Take the line with "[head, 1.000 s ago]" and every line after it in the data. Transcribe them exactly, through the last.

Dataset excerpts

----

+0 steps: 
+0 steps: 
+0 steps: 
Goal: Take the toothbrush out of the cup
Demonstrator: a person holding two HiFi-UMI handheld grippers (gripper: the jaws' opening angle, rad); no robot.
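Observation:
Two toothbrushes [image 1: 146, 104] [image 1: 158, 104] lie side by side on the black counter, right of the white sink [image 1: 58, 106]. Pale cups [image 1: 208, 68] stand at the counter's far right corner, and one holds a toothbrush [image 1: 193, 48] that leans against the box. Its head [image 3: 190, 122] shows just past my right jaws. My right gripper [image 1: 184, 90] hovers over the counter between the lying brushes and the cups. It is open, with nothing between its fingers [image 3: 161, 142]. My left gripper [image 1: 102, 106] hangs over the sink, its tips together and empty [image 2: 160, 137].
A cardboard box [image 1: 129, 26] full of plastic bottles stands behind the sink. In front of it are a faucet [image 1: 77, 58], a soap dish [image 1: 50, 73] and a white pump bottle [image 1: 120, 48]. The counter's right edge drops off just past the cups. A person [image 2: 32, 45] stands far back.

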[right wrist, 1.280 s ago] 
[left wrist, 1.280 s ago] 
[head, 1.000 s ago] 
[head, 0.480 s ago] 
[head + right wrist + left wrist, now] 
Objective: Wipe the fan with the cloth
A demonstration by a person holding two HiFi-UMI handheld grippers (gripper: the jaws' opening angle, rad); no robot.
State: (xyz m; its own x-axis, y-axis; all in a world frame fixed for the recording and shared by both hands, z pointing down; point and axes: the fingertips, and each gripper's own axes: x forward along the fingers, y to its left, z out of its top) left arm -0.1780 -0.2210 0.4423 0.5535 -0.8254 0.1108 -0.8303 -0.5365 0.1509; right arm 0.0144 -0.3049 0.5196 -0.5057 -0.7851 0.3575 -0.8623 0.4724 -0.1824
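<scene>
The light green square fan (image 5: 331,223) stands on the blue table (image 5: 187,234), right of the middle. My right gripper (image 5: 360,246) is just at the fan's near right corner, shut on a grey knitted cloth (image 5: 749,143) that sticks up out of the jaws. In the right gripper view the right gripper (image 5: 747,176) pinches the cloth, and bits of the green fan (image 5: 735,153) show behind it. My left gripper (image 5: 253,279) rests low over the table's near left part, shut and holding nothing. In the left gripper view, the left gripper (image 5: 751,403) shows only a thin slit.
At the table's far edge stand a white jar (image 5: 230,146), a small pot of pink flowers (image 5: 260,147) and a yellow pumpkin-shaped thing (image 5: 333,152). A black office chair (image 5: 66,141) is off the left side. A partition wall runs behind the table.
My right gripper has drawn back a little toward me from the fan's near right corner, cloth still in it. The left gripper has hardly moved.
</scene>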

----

■ EXPECTED OUTPUT ■
[head, 1.000 s ago] 
[head, 0.480 s ago] 
[head + right wrist + left wrist, now] 
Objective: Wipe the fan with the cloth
A demonstration by a person holding two HiFi-UMI handheld grippers (gripper: the jaws' opening angle, rad); no robot.
State: (xyz m; its own x-axis, y-axis; all in a world frame fixed for the recording and shared by both hands, z pointing down; point and axes: the fingertips, and each gripper's own axes: x forward along the fingers, y to its left, z out of its top) left arm -0.1780 -0.2210 0.4423 0.5535 -0.8254 0.1108 -0.8303 -0.5365 0.1509; right arm 0.0144 -0.3049 0.5196 -0.5057 -0.7851 0.3575 -0.8623 0.4724 -0.1824
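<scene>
The light green square fan (image 5: 331,223) stands on the blue table (image 5: 187,234), right of the middle. My right gripper (image 5: 360,246) is just at the fan's near right corner, shut on a grey knitted cloth (image 5: 749,143) that sticks up out of the jaws. In the right gripper view the right gripper (image 5: 747,176) pinches the cloth, and bits of the green fan (image 5: 735,153) show behind it. My left gripper (image 5: 253,279) rests low over the table's near left part, shut and holding nothing. In the left gripper view, the left gripper (image 5: 751,403) shows only a thin slit.
At the table's far edge stand a white jar (image 5: 230,146), a small pot of pink flowers (image 5: 260,147) and a yellow pumpkin-shaped thing (image 5: 333,152). A black office chair (image 5: 66,141) is off the left side. A partition wall runs behind the table.
My right gripper has drawn back a little toward me from the fan's near right corner, cloth still in it. The left gripper has hardly moved.
</scene>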

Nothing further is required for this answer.